The latest case in point: Ukraine, formerly known as the Ukraine when it was only a subdivision of the Communist czardom in Moscow. Hundreds of thousands of protesters now gather almost daily in the middle of Kiev, capital of the first and oldest Russian state before the Mongols destroyed it and everything else in their path centuries ago.

Last weekend, old Kiev was new again as the crowds toppled a statue of Lenin in its Independence Square. What? There was still a statue of Lenin somewhere in the old Soviet Union to be toppled this late after the supposed demise of that empire?

Well, there was. And now it's gone, but not in spirit. Moscow still keeps a tight rein on the keystone of its old empire, and was mightily offended when the Ukrainians were about to conclude a trade agreement with the European Union. How dare they leave the Soviet -- excuse me, Russian -- sphere of influence! What do they think they are -- free and independent?

The more Russia changes, the more it remains schizoid, pulled this way and then that, first by its Westernizers and then its Slavophiles, a tug of war that's been going on at least since Peter and Catherine ruled. Captive nations caught in the middle, like the Ukrainians, can't be sure which way to turn. There's no use looking to the West for help, at least not now in the Age of Obama. Both the Europeans and Americans now draw back, afraid to antagonize The Bear, which has emerged from hibernation sullen and hungry again.

Europe has just dispatched the Baronness Ashton of Upholland, aka Catherine Ashton, its high Representative for foreign affairs and security policy -- that is, appeasement -- to soothe things over in Kiev. Doubtless she will, having just understudied John Kerry at the latest Geneva Conference, where Iran's mullahs were suitably propitiated. And may stay that way till they get within a hair's breadth of having their Bomb.

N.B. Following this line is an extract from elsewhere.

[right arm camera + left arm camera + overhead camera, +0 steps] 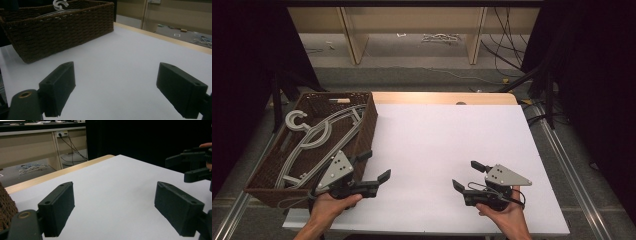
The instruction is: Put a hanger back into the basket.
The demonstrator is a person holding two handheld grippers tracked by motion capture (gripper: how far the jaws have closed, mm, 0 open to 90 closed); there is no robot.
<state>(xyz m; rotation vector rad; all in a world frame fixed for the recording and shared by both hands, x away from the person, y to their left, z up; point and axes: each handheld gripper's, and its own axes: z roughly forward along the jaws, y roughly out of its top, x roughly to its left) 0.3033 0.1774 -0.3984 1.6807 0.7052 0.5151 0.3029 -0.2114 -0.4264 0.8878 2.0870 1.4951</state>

As for those of us so gauche as to notice this latest Decline of the West, the appeasers have a standard response à la Ring Lardner. Shut up, they explain.

But we won't. Keep the faith: One day the West will reawaken. Let's just hope it's not too late. And that the wake-up call won't come in the form of a "surprise" attack, like North Korea's invasion of the South back on June 25, 1950, or take the shape of a mushroom cloud. Edmund Burke said it long ago: "All that is necessary for the triumph of evil is that good men do nothing."